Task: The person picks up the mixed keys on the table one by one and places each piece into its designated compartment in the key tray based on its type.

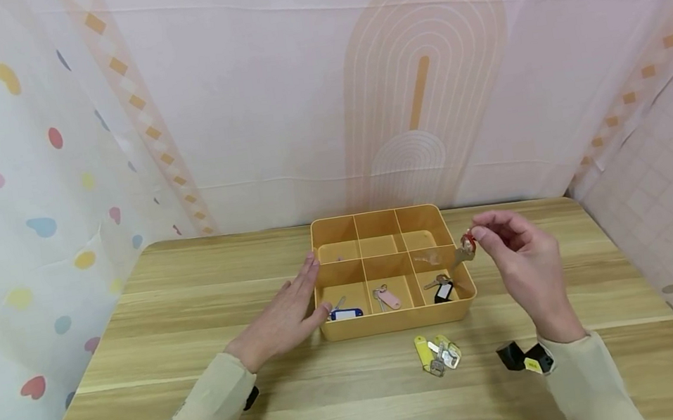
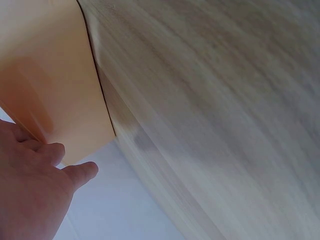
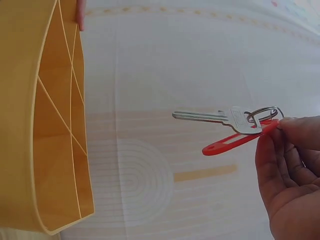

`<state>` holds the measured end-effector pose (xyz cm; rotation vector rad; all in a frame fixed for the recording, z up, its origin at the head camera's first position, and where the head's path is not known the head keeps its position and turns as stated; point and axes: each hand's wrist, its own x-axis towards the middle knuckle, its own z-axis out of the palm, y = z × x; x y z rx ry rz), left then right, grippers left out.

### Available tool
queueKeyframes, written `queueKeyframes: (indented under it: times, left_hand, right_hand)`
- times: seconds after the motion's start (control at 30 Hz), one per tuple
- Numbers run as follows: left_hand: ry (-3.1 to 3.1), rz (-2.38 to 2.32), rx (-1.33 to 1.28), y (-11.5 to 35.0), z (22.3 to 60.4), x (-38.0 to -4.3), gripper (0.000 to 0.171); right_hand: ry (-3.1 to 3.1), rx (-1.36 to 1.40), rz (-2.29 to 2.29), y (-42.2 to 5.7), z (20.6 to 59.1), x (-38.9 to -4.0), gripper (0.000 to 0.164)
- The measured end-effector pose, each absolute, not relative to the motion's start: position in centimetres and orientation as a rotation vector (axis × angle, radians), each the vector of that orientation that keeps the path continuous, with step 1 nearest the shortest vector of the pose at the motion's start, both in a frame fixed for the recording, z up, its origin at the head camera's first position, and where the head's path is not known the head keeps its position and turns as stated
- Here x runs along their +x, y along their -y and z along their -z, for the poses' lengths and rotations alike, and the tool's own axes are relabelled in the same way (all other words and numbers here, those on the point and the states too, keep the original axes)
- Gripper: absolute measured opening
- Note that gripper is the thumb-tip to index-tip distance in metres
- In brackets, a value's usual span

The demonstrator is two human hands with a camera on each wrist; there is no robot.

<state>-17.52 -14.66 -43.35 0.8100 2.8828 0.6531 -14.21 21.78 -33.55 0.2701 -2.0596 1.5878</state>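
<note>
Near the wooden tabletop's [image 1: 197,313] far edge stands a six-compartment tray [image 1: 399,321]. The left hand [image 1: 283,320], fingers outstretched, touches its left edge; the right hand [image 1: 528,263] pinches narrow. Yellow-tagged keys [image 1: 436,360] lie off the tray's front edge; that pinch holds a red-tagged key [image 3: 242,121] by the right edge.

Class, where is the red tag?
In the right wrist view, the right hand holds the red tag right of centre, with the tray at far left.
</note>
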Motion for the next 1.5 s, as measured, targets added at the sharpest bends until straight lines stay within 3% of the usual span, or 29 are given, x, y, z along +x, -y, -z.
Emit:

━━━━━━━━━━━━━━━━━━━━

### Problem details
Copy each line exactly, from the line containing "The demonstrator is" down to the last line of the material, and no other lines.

### Task answer
The demonstrator is two human hands with a camera on each wrist; there is no robot.

<state>-17.52 -14.66 -43.35 0.8100 2.8828 0.6531 -14.21 21.78 -33.55 0.2701 -2.0596 1.5878</state>
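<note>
Near the wooden tabletop's [image 1: 197,313] far edge stands a six-compartment tray [image 1: 399,321]. The left hand [image 1: 283,320], fingers outstretched, touches its left edge; the right hand [image 1: 528,263] pinches narrow. Yellow-tagged keys [image 1: 436,360] lie off the tray's front edge; that pinch holds a red-tagged key [image 3: 242,121] by the right edge.

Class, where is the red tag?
In the right wrist view, the right hand holds the red tag right of centre, with the tray at far left.
</note>
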Motion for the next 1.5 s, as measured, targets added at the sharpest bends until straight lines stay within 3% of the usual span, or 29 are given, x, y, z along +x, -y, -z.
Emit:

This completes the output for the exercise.